Required work =
The lines from the top of the records below through the one containing "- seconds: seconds" are to be transcribed exactly, and nothing else is to be added.

※ ※ ※

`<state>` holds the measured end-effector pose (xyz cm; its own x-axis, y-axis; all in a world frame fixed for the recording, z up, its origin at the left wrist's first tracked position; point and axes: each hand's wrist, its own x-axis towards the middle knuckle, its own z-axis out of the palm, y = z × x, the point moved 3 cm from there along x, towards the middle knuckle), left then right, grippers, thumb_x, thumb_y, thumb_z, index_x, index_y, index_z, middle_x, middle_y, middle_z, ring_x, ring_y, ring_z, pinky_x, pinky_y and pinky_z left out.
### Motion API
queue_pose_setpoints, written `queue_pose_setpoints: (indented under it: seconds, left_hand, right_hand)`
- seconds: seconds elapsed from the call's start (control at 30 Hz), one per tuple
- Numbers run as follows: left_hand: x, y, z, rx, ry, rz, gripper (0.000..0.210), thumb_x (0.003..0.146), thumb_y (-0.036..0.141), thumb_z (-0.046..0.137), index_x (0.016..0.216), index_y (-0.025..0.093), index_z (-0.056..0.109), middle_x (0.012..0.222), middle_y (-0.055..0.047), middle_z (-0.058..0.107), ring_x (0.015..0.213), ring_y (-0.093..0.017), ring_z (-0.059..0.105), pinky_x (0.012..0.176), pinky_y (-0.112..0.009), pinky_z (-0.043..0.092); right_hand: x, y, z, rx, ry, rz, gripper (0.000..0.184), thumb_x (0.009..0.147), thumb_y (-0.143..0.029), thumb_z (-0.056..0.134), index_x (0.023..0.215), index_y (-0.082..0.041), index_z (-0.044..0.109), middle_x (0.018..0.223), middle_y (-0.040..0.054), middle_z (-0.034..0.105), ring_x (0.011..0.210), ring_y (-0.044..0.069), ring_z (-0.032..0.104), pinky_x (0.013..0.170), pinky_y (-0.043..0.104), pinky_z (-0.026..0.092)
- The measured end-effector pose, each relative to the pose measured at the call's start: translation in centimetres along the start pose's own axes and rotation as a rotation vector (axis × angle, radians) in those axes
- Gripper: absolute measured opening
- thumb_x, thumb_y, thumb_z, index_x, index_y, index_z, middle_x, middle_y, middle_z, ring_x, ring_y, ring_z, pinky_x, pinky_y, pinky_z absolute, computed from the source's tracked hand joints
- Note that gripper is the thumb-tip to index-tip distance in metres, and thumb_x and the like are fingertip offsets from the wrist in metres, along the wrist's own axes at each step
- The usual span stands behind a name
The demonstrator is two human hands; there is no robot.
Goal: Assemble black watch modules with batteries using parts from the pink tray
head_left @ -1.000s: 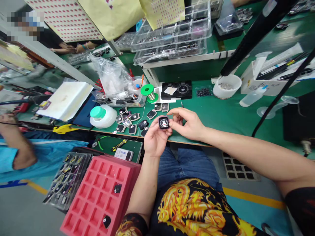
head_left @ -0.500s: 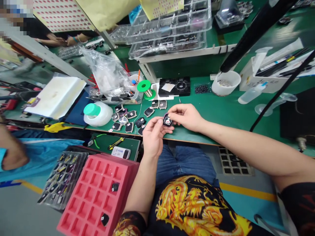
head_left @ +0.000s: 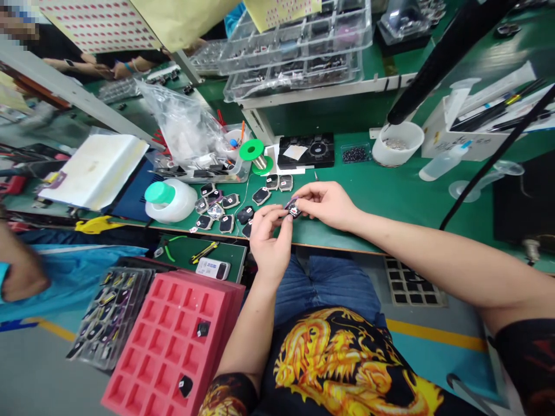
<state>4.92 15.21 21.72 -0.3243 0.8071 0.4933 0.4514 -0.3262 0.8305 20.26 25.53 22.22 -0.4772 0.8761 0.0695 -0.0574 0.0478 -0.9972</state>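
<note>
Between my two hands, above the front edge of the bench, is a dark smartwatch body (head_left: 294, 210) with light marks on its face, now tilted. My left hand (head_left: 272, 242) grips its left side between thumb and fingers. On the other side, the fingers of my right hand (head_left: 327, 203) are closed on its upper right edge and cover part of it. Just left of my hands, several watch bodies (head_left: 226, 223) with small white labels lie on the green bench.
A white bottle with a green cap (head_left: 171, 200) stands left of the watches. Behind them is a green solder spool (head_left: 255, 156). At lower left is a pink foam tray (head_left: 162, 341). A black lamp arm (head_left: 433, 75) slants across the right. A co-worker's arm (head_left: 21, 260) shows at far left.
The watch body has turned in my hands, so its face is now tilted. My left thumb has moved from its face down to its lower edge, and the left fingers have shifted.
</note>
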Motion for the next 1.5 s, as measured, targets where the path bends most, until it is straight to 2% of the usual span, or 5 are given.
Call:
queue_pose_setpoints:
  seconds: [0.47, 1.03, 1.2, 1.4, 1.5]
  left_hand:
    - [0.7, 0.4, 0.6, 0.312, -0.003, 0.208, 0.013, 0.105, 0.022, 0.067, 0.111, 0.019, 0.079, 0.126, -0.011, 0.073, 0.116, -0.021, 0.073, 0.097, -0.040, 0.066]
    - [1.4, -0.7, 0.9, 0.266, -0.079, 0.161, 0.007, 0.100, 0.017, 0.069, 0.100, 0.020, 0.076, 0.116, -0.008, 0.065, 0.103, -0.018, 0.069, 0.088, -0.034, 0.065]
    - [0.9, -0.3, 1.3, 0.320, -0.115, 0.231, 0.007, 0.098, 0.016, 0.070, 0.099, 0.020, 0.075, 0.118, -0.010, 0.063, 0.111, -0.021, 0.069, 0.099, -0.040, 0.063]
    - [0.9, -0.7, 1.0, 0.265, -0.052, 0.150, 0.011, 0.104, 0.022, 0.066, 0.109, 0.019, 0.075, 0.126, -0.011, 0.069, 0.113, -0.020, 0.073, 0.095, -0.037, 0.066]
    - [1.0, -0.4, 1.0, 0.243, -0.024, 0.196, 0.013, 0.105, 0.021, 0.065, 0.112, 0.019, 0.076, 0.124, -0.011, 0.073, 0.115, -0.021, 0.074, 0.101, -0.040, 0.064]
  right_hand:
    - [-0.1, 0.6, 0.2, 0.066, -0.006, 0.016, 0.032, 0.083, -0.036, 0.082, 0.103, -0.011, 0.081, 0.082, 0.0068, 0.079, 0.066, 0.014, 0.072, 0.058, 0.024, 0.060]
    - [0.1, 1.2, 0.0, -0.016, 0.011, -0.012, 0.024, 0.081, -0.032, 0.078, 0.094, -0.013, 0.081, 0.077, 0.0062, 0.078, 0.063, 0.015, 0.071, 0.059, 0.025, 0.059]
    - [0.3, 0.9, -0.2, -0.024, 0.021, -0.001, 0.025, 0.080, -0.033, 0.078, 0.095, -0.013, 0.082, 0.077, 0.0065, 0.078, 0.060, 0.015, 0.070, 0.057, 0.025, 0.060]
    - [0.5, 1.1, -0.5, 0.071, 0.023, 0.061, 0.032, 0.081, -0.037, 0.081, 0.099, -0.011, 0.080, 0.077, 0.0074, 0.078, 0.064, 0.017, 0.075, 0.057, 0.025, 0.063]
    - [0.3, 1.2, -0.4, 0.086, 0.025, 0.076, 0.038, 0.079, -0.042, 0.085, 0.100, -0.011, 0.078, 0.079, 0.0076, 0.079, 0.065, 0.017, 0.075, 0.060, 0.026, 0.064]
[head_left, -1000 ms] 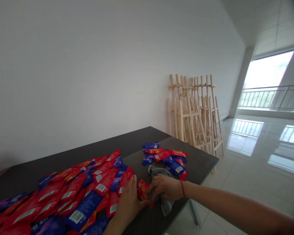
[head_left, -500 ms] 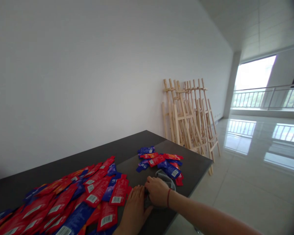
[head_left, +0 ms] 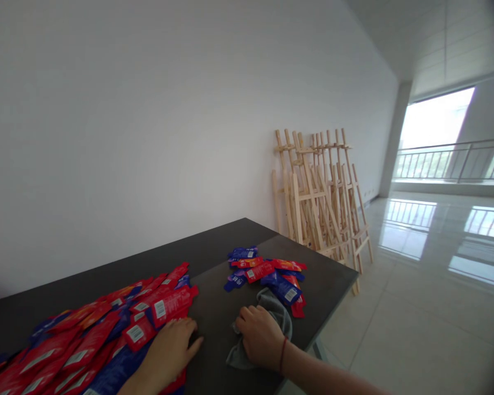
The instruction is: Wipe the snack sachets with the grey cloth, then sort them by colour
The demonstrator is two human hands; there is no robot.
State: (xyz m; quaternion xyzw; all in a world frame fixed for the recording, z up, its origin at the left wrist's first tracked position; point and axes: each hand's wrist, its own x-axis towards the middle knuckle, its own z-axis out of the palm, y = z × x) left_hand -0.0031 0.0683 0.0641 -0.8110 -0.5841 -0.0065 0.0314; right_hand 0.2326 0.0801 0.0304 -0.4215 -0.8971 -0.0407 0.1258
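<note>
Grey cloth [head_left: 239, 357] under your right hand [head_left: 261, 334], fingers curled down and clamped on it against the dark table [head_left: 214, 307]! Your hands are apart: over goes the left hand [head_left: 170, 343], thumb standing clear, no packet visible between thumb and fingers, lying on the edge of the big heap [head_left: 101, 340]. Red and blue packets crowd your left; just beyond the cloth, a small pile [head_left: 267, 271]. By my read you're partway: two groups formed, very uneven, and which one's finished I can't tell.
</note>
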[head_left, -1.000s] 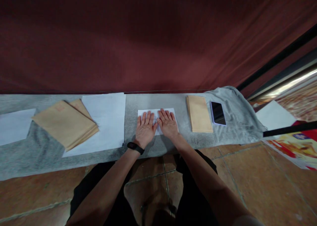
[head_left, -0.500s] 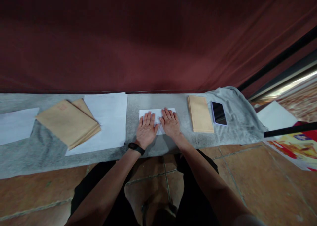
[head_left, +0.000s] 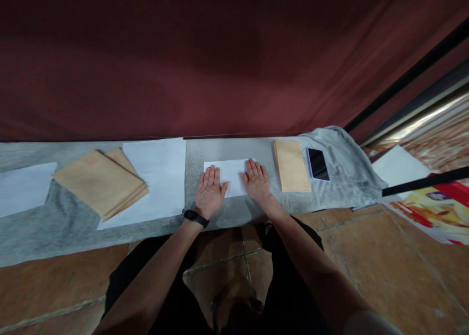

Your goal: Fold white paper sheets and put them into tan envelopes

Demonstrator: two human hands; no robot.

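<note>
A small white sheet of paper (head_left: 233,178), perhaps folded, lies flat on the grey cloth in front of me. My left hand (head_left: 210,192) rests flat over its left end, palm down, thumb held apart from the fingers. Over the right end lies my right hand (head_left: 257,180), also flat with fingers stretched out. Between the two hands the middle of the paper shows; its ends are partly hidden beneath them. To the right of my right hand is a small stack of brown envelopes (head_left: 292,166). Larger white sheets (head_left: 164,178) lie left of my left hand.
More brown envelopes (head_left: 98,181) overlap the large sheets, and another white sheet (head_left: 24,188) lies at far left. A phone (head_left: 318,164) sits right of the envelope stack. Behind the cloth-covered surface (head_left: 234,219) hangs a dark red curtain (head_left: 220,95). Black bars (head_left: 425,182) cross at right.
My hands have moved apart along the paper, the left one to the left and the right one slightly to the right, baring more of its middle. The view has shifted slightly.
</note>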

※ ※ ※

Exercise solution =
`<state>` holds the measured end-effector pose (xyz cm; its own x-axis, y-axis; all in a world frame fixed for the recording, z up, its origin at the left wrist's first tracked position; point and axes: each hand's wrist, its own x-axis towards the middle knuckle, its own z-axis out of the palm, y = z × x, the point moved 3 cm from there along x, towards the middle knuckle), left then right, grippers, thumb_x, thumb_y, thumb_z, index_x, index_y, index_z, middle_x, middle_y, middle_z, ring_x, ring_y, ring_z, pinky_x, pinky_y and pinky_z left out.
### Motion API
queue_pose_setpoints, written `queue_pose_setpoints: (indented under it: seconds, left_hand, right_hand)`
- seconds: seconds elapsed from the call's start (control at 30 Hz), one per tuple

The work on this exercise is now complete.